**ABOUT THIS TASK:** From the first line to the last, set down the material exactly, leaving out its pictures.

**GIVEN INFORMATION:**
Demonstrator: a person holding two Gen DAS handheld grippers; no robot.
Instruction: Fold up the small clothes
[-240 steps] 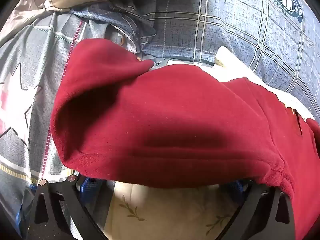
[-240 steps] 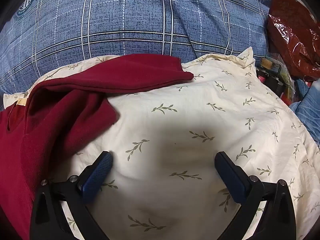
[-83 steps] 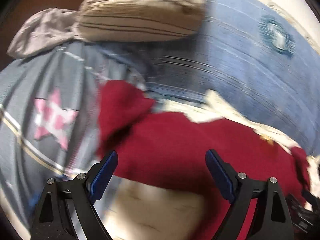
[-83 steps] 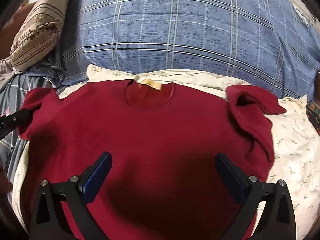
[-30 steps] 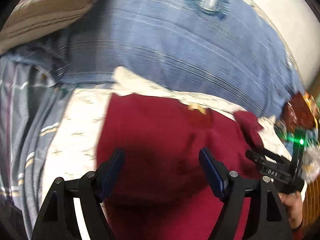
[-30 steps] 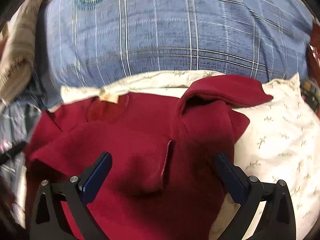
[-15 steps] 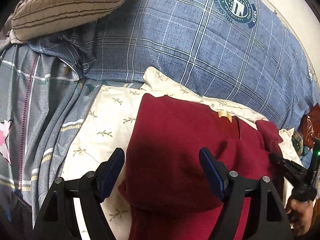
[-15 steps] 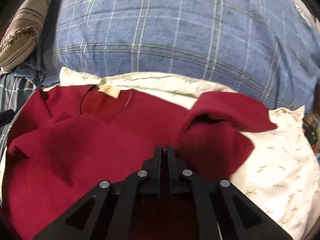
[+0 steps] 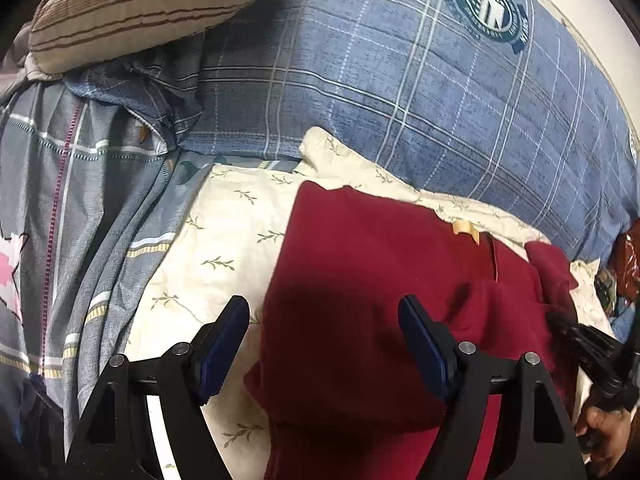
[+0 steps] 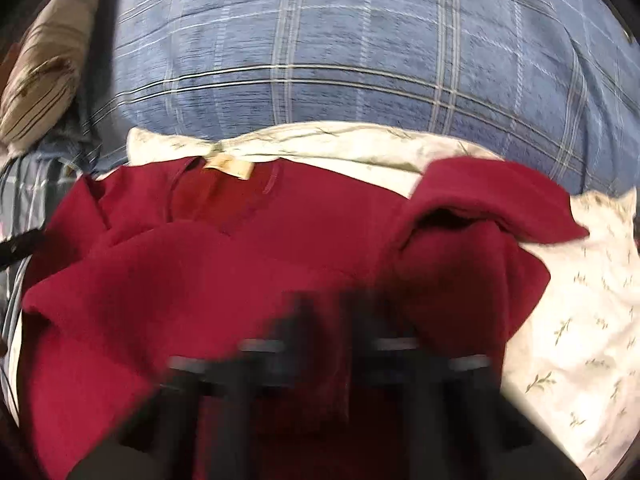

**EXERCISE ANSWER:**
Demonstrator: a person holding two Gen DAS handheld grippers; no robot.
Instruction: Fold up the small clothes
[-240 steps] 
[-240 steps] 
[-83 steps] 
[-83 steps] 
[-30 steps] 
[-30 steps] 
[-15 steps] 
[-15 steps] 
[+0 steps] 
[+0 steps] 

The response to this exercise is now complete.